# WHAT IS BEING ASKED
Take the material below and output exactly the run of lines from the one containing "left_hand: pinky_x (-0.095" down to the one containing "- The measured", with both included.

:: INFORMATION SHOWN

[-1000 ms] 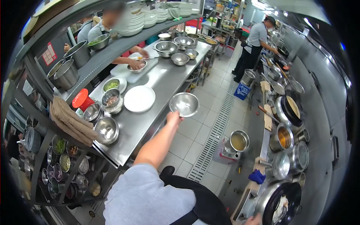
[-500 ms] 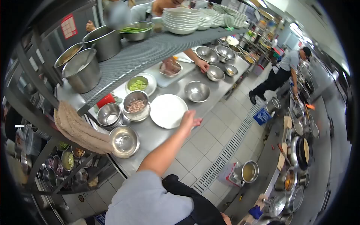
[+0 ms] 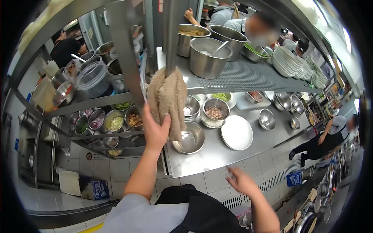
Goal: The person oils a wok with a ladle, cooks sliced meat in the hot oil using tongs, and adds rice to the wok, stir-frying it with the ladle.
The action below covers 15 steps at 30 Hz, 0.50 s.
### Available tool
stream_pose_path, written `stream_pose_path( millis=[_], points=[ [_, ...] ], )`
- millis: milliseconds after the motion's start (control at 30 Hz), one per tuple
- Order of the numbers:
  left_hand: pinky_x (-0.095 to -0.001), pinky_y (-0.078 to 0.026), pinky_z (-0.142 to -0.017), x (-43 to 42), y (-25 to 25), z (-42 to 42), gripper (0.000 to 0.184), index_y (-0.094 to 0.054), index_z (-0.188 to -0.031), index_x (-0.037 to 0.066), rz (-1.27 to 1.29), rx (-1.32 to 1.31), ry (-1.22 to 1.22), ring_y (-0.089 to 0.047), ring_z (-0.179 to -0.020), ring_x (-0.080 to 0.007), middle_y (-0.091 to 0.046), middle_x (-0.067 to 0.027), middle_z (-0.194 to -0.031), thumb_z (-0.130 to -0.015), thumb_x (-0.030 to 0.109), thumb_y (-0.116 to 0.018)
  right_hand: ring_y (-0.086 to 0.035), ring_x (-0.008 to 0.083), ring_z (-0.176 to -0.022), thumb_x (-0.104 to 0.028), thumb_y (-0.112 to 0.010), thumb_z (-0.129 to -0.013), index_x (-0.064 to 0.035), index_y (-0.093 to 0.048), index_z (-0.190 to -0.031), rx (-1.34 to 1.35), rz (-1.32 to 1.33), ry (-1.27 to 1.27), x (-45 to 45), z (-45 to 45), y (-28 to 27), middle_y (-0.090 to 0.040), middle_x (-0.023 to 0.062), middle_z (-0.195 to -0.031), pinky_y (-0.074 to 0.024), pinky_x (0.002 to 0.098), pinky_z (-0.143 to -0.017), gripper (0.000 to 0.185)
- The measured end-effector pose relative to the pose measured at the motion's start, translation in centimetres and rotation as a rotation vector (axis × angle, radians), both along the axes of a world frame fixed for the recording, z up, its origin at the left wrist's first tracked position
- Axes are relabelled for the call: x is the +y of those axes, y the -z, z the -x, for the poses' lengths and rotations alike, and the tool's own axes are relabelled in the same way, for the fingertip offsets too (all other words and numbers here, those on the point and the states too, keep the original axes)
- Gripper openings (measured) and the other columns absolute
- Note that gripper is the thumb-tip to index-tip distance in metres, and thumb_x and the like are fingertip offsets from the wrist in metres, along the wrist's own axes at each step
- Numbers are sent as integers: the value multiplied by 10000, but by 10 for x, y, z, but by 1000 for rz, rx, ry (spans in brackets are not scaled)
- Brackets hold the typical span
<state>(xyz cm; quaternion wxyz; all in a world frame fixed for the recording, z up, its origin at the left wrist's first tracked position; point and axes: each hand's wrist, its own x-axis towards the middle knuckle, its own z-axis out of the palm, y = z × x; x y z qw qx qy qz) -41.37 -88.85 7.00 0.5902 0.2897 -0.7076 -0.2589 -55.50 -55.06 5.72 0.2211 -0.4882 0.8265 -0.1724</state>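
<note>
The right hand (image 3: 243,182) is loosely unfolded and carries nothing. The left hand (image 3: 156,131) touches the brown towel (image 3: 168,97); whether it grips, I cannot tell. The towel hangs at the metal post (image 3: 171,35), probably for easy reach. Beyond, steel pots (image 3: 210,62) stand on the shelf (image 3: 243,80), seemingly leaving room on the worktop (image 3: 202,163).

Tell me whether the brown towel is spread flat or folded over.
Folded over, not flat: the brown towel hangs in narrow, overlapping layers against the shelf frame.
</note>
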Motion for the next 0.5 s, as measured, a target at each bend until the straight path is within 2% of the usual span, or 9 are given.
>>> stream_pose_path(
  millis=[67, 100, 133, 167, 200, 267, 333, 400, 500],
  points=[
    [-388, -428, -866, -4, 25, -9, 392, -464, -1158, -56, -405, -219, 276, -559, -1031, -336, -567, -226, -1090, -852, 160, -581, -582, 342, -941, -228, -620, -833, -82, -438, -1304, 57, 218, -182, -85, -3, -55, -516, 193, -1156, -485, 397, -798, 526],
    [-388, -428, -866, 5, 28, -12, 392, -464, -1158, -56, -401, -219, 283, -559, -1031, -336, -567, -226, -1090, -852, 160, -581, -582, 340, -931, -230, -621, -834, -64, -432, -1305, 125, 372, -205, -122, -12, -75, -511, 195, -1160, -485, 395, -790, 534],
    [-382, -446, -832, 19, 30, -14, 359, -479, -1136, -50, -350, -115, 258, -580, -984, -338, -590, -218, -1043, -866, 170, -564, -590, 330, -893, -203, -634, -830, -49, -424, -1312, -75, 457, -180, -155, -19, -90, -504, 176, -1177, -478, 384, -782, 548],
    [-375, -464, -797, 33, 35, -18, 329, -495, -1114, -44, -299, -14, 240, -602, -937, -339, -613, -210, -996, -879, 180, -548, -593, 339, -887, -225, -620, -841, -28, -444, -1275, -103, 594, -191, -191, -23, -82, -523, 197, -1150, -480, 389, -760, 508],
    [-372, -463, -804, 45, 50, -25, 317, -493, -1116, -45, -370, -40, 247, -599, -954, -326, -606, -213, -1024, -879, 161, -537, -595, 347, -881, -247, -606, -852, -7, -464, -1238, -129, 730, -195, -219, -29, -64, -541, 219, -1124, -483, 393, -738, 476],
    [-364, -458, -821, 72, 75, -40, 305, -488, -1126, -51, -429, 7, 288, -594, -984, -298, -594, -213, -1065, -873, 118, -513, -601, 395, -824, -314, -535, -892, 19, -497, -1113, -127, 446, -151, -250, -57, -41, -597, 263, -953, -482, 433, -690, 401],
    [-359, -455, -832, 84, 86, -42, 308, -485, -1134, -55, -396, 88, 367, -592, -997, -283, -591, -209, -1079, -866, 95, -500, -602, 431, -734, -350, -466, -916, 19, -488, -954, -111, 344, -25, -242, -83, -21, -605, 268, -780, -482, 480, -637, 372],
    [-355, -456, -838, 83, 97, -54, 320, -503, -1123, -65, -490, -15, 456, -598, -996, -281, -601, -213, -1065, -849, 101, -505, -592, 438, -651, -334, -423, -934, 10, -484, -980, -99, 327, -109, -222, -86, 8, -612, 238, -733, -468, 506, -592, 353],
    [-349, -458, -847, 66, 106, -74, 341, -531, -1105, -80, -636, -201, 567, -607, -995, -277, -617, -219, -1045, -824, 111, -513, -589, 433, -731, -323, -451, -924, -25, -483, -1037, -133, 243, -131, -180, -73, 6, -606, 242, -749, -462, 495, -665, 320]
  ],
)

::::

# EXERCISE SOLUTION
  left_hand: pinky_x (-0.095 to -0.001), pinky_y (-0.078 to 0.026), pinky_z (-0.142 to -0.017), x (-43 to 42), y (-25 to 25), z (-42 to 42), gripper (0.000 to 0.184), index_y (-0.094 to 0.054), index_z (-0.188 to -0.031), index_x (-0.037 to 0.066), rz (-1.27 to 1.29), rx (-1.32 to 1.31), ry (-1.22 to 1.22), ring_y (-0.089 to 0.047), ring_z (-0.179 to -0.020), ring_x (-0.080 to 0.007), middle_y (-0.091 to 0.046), middle_x (-0.067 to 0.027), middle_z (-0.194 to -0.031), thumb_z (-0.130 to -0.015), thumb_x (-0.030 to 0.109), thumb_y (-0.116 to 0.018)
  right_hand: ring_y (-0.086 to 0.035), ring_x (-0.008 to 0.083), ring_z (-0.176 to -0.022), thumb_x (-0.104 to 0.028), thumb_y (-0.112 to 0.010), thumb_z (-0.129 to -0.013), index_x (-0.064 to 0.035), index_y (-0.093 to 0.048), index_z (-0.190 to -0.031), rx (-1.34 to 1.35), rz (-1.32 to 1.33), ry (-1.27 to 1.27), x (-45 to 45), z (-45 to 45), y (-28 to 27), middle_y (-0.090 to 0.040), middle_x (-0.023 to 0.062), middle_z (-0.195 to -0.031), pinky_y (-0.074 to 0.024), pinky_x (0.002 to 0.098), pinky_z (-0.143 to -0.017), gripper (0.000 to 0.185)
- The measured end-effector pose relative to the pose measured at the motion's start, translation in centimetres and rotation as a rotation vector (axis × angle, radians), both along the axes of a world frame fixed for the recording, z up, its origin at the left wrist's first tracked position

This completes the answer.